[Foundation-l] Where we are headed

Anthere Anthere9 at yahoo.com
Thu Jun 1 21:21:49 UTC 2006


Gavin Chait wrote:
> Accountability is created by the tension that exists between groups that 
> watch each other.  Having a set of committees reporting to a single board is 
> simply a pyramid.
> 
> A director (CEO, whatever you wish to call the position) and their team is 
> one locus of control.  A board is another.  The board's task is to offer 
> guidance, select individuals to perform specific tasks, remove 
> non-performers from office and so on.  But the actual running of the 
> organisation is left to the director and team.
> 
> Reconstituting Anthere's list of committees into a set of line functions 
> overseen by a director would look as follows:
> 
> * Finance and internal audit - task is to ensure bookkeeping, and audit, as 
> well as assist auditors appointed by board; insurance can be pasted in here 
> as well.
> * Chapters - I'm assuming this has some oversight of the projects?
> * Communications and Public Relations - press releases, events, promotions, 
> as well as watching media for outside coverage, etc.
> * Information technology and technical development - server maintenance and 
> development
> * Special projects - should this simply be part of an enlarged Chapters 
> role?
> * Legal - specialist required in international law, trademarks, etc.
> * Fundraising - works closely with communications and PR
> * HR and admin - if you are going to have an office, you need to ensure it 
> gets cleaned, stocked with coffee / tea, salaries paid on time, contracts 
> drawn up ... that sort of thing

Just to clarify the discussion.
special project committee scope : 
http://meta.wikimedia.org/wiki/Special_projects_committee
chapter committee scope : 
http://meta.wikimedia.org/wiki/Chapters_committee/Scope_and_area_of_delegation



> These are all simply technical roles - there is no assumption that they 
> would be a single person, or a group, simply tasks that may need to be 
> performed.  The board gets standardised feedback and has the right to 
> intervene to fire the director or any of the other role-players.  The board 
> does not run the operation, it simply has oversight and ultimate control. 
> The director knows that they report to the board.

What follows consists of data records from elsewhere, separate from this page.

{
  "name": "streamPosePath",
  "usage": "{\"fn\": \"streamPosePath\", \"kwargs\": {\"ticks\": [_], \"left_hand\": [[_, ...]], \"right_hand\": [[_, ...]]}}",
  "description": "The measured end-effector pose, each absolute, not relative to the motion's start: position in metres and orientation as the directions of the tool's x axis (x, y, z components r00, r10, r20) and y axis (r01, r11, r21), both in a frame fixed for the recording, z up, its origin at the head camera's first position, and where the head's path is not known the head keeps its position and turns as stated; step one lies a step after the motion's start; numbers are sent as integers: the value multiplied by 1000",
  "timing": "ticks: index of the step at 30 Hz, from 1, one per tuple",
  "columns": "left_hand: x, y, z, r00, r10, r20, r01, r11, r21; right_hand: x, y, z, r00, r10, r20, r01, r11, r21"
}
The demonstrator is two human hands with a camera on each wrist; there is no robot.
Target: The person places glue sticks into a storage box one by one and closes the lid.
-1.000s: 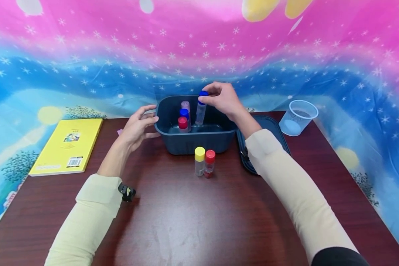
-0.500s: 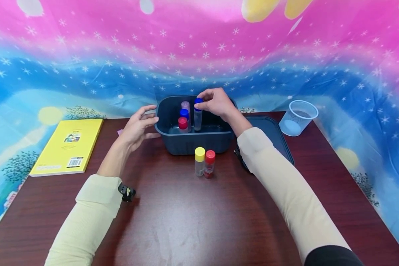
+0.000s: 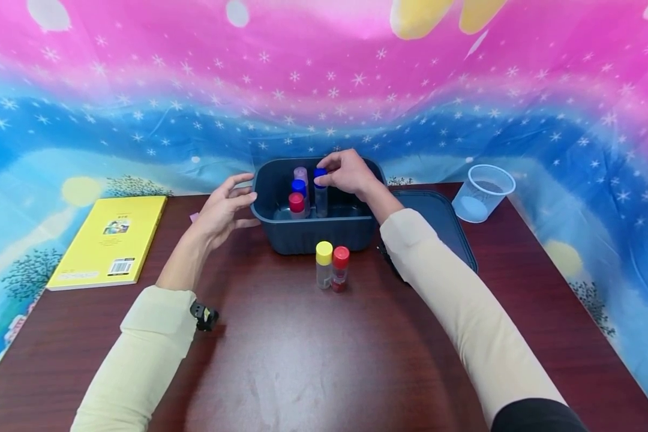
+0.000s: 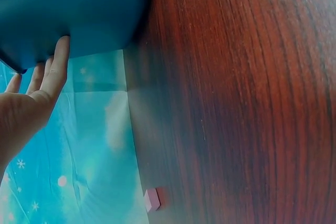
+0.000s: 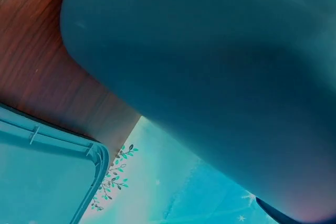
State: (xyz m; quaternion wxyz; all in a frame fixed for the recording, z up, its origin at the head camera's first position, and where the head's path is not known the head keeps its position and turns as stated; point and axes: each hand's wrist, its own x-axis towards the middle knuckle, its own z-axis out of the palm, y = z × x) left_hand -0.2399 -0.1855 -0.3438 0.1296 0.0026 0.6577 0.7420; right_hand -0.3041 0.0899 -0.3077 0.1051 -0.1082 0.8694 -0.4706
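Note:
A dark plastic bin [image 3: 318, 234] stands at the back of the table. My right hand [image 3: 350, 174] reaches over its rim and pinches the blue cap of a clear bottle [image 3: 321, 203], which is upright inside the bin. Left of that bottle stand a red-capped bottle [image 3: 297, 204], a blue-capped bottle [image 3: 299, 187] and a pale pinkish bottle [image 3: 300, 173]. My left hand [image 3: 224, 207] has its fingers extended against the bin's left side; the left wrist view shows the fingertips at the bin wall [image 4: 100, 14]. The right wrist view shows mostly bin wall, with the right hand hidden.
In front of the bin stand a yellow-capped bottle [image 3: 324, 264] and a red-capped bottle [image 3: 340, 268]. A dark lid [image 3: 437, 222] lies to its right, partly under the right forearm. Beyond it is a mesh cup [image 3: 480, 195]. A yellow book [image 3: 110, 240] lies at left, and a small pink block [image 4: 151, 200] near the back edge.
My right hand has moved left and down with the blue-capped bottle, bringing it lower in the bin, closer to the other bottles. My left hand has stayed at the bin's side.

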Motion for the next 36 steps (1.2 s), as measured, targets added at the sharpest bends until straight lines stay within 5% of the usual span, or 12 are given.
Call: {"fn": "streamPosePath", "kwargs": {"ticks": [36], "left_hand": [[-236, -185, -346, -965, 209, -156, -177, -84, 981]], "right_hand": [[-263, 110, -280, -943, -322, 84, -201, 351, -914]]}}
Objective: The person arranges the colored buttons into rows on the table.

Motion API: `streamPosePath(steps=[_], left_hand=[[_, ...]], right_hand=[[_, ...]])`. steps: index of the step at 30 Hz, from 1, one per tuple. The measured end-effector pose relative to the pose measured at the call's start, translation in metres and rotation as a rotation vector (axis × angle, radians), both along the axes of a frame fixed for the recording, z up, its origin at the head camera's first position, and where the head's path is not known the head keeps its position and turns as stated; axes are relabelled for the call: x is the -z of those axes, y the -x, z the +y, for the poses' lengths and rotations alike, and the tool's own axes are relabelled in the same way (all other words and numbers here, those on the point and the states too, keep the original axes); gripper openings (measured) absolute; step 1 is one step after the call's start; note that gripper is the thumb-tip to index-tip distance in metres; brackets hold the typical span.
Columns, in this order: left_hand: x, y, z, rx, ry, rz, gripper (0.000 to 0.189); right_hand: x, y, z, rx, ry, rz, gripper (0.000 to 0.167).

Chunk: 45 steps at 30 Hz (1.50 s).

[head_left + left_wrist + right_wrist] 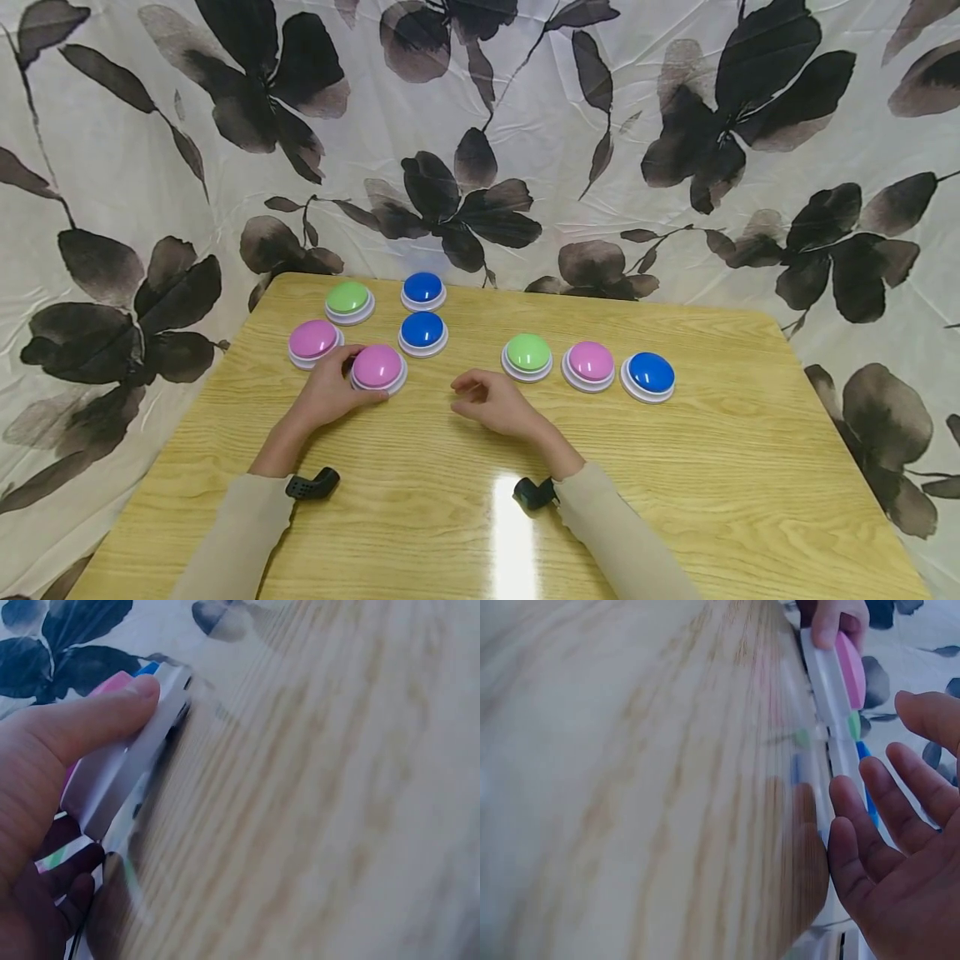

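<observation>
My left hand [332, 393] grips a pink dome button [377, 367] by its round white base, thumb on the near side and fingers around the left. In the left wrist view the thumb presses along the rim of the white base [131, 769], which is close over the tabletop. Another pink button [312, 339] stands just behind that hand. My right hand [495, 404] holds nothing, its fingers relaxed and pointing left, to the right of the gripped button. The right wrist view shows the right palm [915, 877] with fingers spread.
Behind the left hand are a green button [347, 297] and two blue buttons, one farther back [422, 287] and one nearer [422, 330]. Right of centre stand a green [528, 353], a pink [590, 362] and a blue button [650, 373] in a row. A flowered cloth [585, 150] hangs behind the wooden table [712, 500].
</observation>
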<state>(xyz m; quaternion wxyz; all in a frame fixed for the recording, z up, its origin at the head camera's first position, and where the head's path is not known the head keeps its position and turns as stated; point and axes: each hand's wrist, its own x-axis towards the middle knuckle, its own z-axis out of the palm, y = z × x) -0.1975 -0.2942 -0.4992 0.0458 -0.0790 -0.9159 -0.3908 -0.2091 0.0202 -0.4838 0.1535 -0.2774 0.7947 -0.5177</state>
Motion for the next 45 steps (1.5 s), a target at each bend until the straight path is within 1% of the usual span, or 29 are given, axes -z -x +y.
streamPosePath(steps=[6, 12, 19, 22, 27, 34, 40, 45], left_hand=[[0.000, -0.002, 0.003, 0.023, -0.005, 0.004, 0.096], [0.000, -0.003, 0.010, 0.040, -0.031, -0.006, 0.095], [-0.005, -0.006, 0.021, 0.078, -0.050, 0.009, 0.091], [-0.006, -0.007, 0.024, 0.088, -0.062, -0.004, 0.090], [-0.005, -0.007, 0.026, 0.111, -0.060, -0.024, 0.091], [-0.005, -0.007, 0.032, 0.139, -0.086, -0.028, 0.091], [-0.010, -0.009, 0.041, 0.178, -0.107, 0.001, 0.086], [-0.017, -0.012, 0.050, 0.203, -0.137, 0.006, 0.082]], right_hand=[[-0.001, -0.001, -0.003, 0.007, -0.001, -0.016, 0.029], [0.000, 0.001, -0.005, 0.009, 0.010, -0.025, 0.029], [-0.002, 0.004, -0.011, 0.018, -0.002, -0.017, 0.031], [-0.001, 0.006, -0.015, 0.014, -0.007, -0.007, 0.032], [0.000, 0.009, -0.020, 0.014, -0.010, 0.003, 0.034], [0.000, 0.011, -0.023, 0.042, -0.008, 0.003, 0.045], [-0.002, 0.007, -0.021, 0.037, 0.000, 0.006, 0.057], [-0.006, 0.002, -0.016, 0.015, 0.039, 0.019, 0.058]])
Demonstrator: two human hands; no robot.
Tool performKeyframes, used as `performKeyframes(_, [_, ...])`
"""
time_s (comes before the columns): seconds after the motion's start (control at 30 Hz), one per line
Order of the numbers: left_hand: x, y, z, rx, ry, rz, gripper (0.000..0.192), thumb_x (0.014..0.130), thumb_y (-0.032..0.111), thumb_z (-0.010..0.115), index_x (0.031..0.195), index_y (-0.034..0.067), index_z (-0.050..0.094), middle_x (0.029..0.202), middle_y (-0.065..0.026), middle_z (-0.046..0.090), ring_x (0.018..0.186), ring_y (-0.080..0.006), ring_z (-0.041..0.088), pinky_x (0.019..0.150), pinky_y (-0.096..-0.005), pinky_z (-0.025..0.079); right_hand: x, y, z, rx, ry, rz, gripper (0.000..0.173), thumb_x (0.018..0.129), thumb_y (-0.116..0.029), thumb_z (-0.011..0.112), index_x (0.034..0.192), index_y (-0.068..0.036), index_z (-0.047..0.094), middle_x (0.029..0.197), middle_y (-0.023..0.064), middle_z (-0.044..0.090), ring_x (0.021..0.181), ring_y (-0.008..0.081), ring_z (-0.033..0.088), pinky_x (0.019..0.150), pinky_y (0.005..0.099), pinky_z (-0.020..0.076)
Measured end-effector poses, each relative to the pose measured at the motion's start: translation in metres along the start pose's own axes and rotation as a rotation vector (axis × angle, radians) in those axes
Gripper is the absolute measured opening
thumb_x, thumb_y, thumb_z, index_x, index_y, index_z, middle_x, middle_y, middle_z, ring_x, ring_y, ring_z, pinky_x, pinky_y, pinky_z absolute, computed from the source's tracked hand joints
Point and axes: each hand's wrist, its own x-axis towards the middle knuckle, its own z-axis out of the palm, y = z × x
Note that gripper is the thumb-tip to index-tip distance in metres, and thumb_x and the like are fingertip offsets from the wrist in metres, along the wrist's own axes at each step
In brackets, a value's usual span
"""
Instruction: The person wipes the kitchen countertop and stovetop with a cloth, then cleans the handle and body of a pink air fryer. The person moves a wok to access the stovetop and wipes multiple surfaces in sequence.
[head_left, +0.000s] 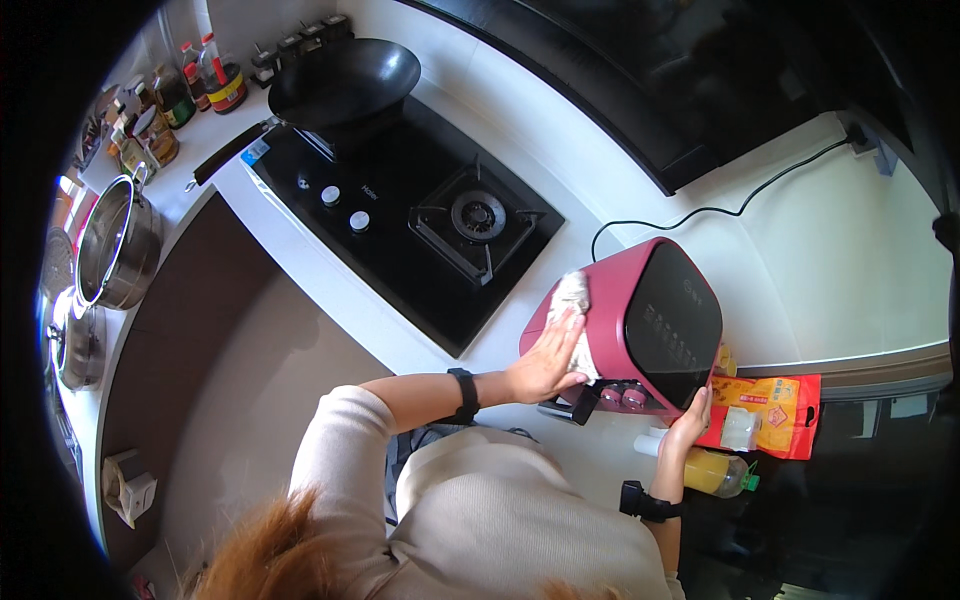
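Observation:
A red air fryer (611, 311) with a glossy black top (679, 322) stands on the white counter to the right of the gas hob. My left hand (551, 356) presses a pale, patterned cloth (570, 296) flat against its left side, fingers extended over the fabric. At the near right corner, my right hand (690, 427) grips the fryer's edge, thumb along the rim and the other fingers partly hidden. Two knobs (624, 395) and a black handle (574, 409) are on the fryer's near face, just below my left hand.
A black cord (675, 225) runs from behind the fryer to a wall socket. The gas hob (390, 202) carries a wok (345, 82). Right of the fryer lie a red-and-yellow packet (780, 416) and a bottle of yellow liquid (712, 472). Pots (112, 247) and sauce bottles (172, 97) line the left counter.

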Motion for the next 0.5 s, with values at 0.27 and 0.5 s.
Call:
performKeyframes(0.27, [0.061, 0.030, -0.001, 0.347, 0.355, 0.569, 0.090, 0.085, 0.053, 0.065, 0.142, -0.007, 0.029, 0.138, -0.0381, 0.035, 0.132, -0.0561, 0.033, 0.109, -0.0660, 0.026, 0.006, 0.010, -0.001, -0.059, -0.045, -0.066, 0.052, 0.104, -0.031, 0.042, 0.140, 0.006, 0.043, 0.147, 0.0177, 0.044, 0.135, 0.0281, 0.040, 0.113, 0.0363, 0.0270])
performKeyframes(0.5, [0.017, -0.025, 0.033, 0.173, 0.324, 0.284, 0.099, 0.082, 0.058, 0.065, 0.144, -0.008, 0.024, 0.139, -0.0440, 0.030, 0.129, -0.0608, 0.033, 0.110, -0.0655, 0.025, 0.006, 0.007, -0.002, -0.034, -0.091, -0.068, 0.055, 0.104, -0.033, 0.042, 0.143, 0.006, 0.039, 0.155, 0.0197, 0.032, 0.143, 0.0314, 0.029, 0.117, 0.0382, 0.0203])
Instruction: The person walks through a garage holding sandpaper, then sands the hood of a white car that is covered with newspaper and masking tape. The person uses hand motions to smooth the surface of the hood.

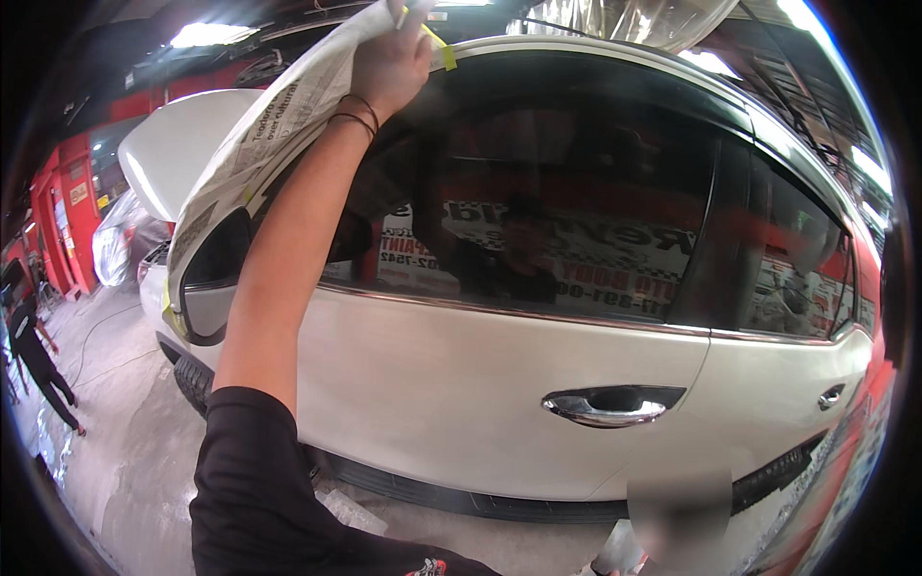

Ideally yes. Not yet the case.

> Board's normally do not require a massive time commitment and so they can be 
> stocked with celebrities who are able to open doors (and consequently make 
> the fundraising task a lot easier).

There is a balance to achieve here. If you stock the board with big 
shots, you lose the continuity. And if you put too many community people 
  and big shots, you lose in efficiency.

I was under the presumption 9 could be a nice choice for us. With 
roughly 2 big shots.

You raise the issue of efficiency, in particular to make it possible 
that all members be able to meet together. Just for the reference, our 
last board meeting was in january.

> Typically, any organisation has the following core requirements:
> * financial control
> * marketing
> * strategic planning
> * operational support (includes: IT, legal, HR and so on)
> 
> You could, depending on the work-load, bundle many of these tasks together:
> * finance, internal audit, admin, hr
> * IT, technical development
> * chapters, special projects
> * communications, PR, fundraising
> * legal
> * director
> 
> So then you need six people in your head office.  Your board could be as 
> large as you like (remembering that the bigger your board, the harder it is 
> to get everyone to get together at the same time, or agree on anything). 
> The overall strategy - it goes without saying - can be the responsibility of 
> the board.  Implementation belongs to the director.
> 
> Anthere again:
> "Generally, I believe the projects will not accept *anyone* as head of a
> project, with absolute power. The projects organise themselves
> independently of the Foundation,  only respecting the general goal of
> the project and a couple of core rules (licence, wikilove and neutrality
> essentially)."
> 
> I don't suggest anything like absolute power (editorial control, that sort 
> of thing) but it is useful to have a person in charge who keeps track of 
> what is going on.  They act as champion for the project.  If you really want 
> to create a Chinese wall between the Foundation and its projects then you 
> have to have someone at any particular project that the Foundation can talk 
> to.  Someone has to guarantee the core rules will be applied.

Hmmmm, we actually had some champions in the past. I think we can 
qualify Erik as such for wikinews. I do not think the idea of a unique 
champion is fit, because this champion would have to be very little 
controversial to be acceptable by either side. I rather believe in a 
small group of trusted editors. This is already what is happening on the 
english wikipedia.

> It's no good simply cutting a perfectly good project loose when it crosses 
> the line.  Someone, tasked with championing the project, should have the job 
> of keeping the project inside those lines ... as gently as possible.  Only 
> when they completely loose the ability to control those guidelines should a 
> project be cut. 

Nod. This is what was done before closing the french wikiquote.